__Exercise aim__:
Please restate the lines shown below exactly, every one of them.

━━━━━━━━━━

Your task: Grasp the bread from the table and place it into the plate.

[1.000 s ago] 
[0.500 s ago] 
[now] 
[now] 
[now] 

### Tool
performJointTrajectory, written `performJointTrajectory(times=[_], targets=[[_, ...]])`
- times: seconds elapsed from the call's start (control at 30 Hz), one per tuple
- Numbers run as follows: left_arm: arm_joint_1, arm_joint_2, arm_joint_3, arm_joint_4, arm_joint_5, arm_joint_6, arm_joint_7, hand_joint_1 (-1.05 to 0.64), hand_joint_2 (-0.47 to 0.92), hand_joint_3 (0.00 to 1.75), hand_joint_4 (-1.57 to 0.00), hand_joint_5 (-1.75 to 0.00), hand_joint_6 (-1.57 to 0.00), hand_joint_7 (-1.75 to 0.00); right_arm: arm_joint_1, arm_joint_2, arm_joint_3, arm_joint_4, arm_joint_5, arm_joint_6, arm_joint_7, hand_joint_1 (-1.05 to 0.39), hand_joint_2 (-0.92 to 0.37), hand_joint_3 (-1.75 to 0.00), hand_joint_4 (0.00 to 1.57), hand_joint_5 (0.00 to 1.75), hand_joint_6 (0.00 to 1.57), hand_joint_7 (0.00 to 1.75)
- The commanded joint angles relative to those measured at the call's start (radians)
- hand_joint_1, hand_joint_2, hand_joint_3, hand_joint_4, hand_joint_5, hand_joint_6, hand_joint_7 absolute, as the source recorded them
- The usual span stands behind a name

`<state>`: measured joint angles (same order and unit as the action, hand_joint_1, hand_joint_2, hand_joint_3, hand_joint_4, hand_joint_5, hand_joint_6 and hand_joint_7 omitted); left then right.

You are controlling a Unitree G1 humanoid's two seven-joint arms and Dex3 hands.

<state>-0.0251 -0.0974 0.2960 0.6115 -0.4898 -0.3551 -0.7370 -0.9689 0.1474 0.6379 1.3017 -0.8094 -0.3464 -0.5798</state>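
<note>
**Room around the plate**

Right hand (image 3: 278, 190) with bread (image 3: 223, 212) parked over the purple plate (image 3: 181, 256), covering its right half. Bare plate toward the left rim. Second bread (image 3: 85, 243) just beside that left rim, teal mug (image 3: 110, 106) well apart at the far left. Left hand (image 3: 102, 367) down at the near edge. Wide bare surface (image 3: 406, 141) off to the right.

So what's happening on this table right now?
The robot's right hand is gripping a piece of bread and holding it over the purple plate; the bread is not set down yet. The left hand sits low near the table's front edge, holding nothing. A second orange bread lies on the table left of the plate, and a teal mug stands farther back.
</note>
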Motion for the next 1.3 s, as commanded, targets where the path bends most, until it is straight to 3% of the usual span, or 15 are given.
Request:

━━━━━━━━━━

__Finished exercise__:
Your task: Grasp the bread from the table and place it into the plate.

[1.000 s ago] 
[0.500 s ago] 
[now] 
[now] 
[now] 

### Tool
performJointTrajectory, written `performJointTrajectory(times=[_], targets=[[_, ...]])`
- times: seconds elapsed from the call's start (control at 30 Hz), one per tuple
- Numbers run as follows: left_arm: arm_joint_1, arm_joint_2, arm_joint_3, arm_joint_4, arm_joint_5, arm_joint_6, arm_joint_7, hand_joint_1 (-1.05 to 0.64), hand_joint_2 (-0.47 to 0.92), hand_joint_3 (0.00 to 1.75), hand_joint_4 (-1.57 to 0.00), hand_joint_5 (-1.75 to 0.00), hand_joint_6 (-1.57 to 0.00), hand_joint_7 (-1.75 to 0.00); right_arm: arm_joint_1, arm_joint_2, arm_joint_3, arm_joint_4, arm_joint_5, arm_joint_6, arm_joint_7, hand_joint_1 (-1.05 to 0.39), hand_joint_2 (-0.92 to 0.37), hand_joint_3 (-1.75 to 0.00), hand_joint_4 (0.00 to 1.57), hand_joint_5 (0.00 to 1.75), hand_joint_6 (0.00 to 1.57), hand_joint_7 (0.00 to 1.75)
- The commanded joint angles relative to those measured at the call's start (radians)
- hand_joint_1, hand_joint_2, hand_joint_3, hand_joint_4, hand_joint_5, hand_joint_6, hand_joint_7 absolute, as the source recorded them
- The usual span stands behind a name

`<state>`: measured joint angles (same order and unit as the action, hand_joint_1, hand_joint_2, hand_joint_3, hand_joint_4, hand_joint_5, hand_joint_6 and hand_joint_7 omitted); left then right.

You are controlling a Unitree G1 humanoid's two seven-joint arms and Dex3 hands.

<state>-0.0251 -0.0974 0.2960 0.6115 -0.4898 -0.3551 -0.7370 -0.9689 0.1474 0.6379 1.3017 -0.8094 -0.3464 -0.5798</state>
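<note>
**Room around the plate**

Right hand (image 3: 278, 190) with bread (image 3: 223, 212) parked over the purple plate (image 3: 181, 256), covering its right half. Bare plate toward the left rim. Second bread (image 3: 85, 243) just beside that left rim, teal mug (image 3: 110, 106) well apart at the far left. Left hand (image 3: 102, 367) down at the near edge. Wide bare surface (image 3: 406, 141) off to the right.

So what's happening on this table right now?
The robot's right hand is gripping a piece of bread and holding it over the purple plate; the bread is not set down yet. The left hand sits low near the table's front edge, holding nothing. A second orange bread lies on the table left of the plate, and a teal mug stands farther back.
</note>
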Motion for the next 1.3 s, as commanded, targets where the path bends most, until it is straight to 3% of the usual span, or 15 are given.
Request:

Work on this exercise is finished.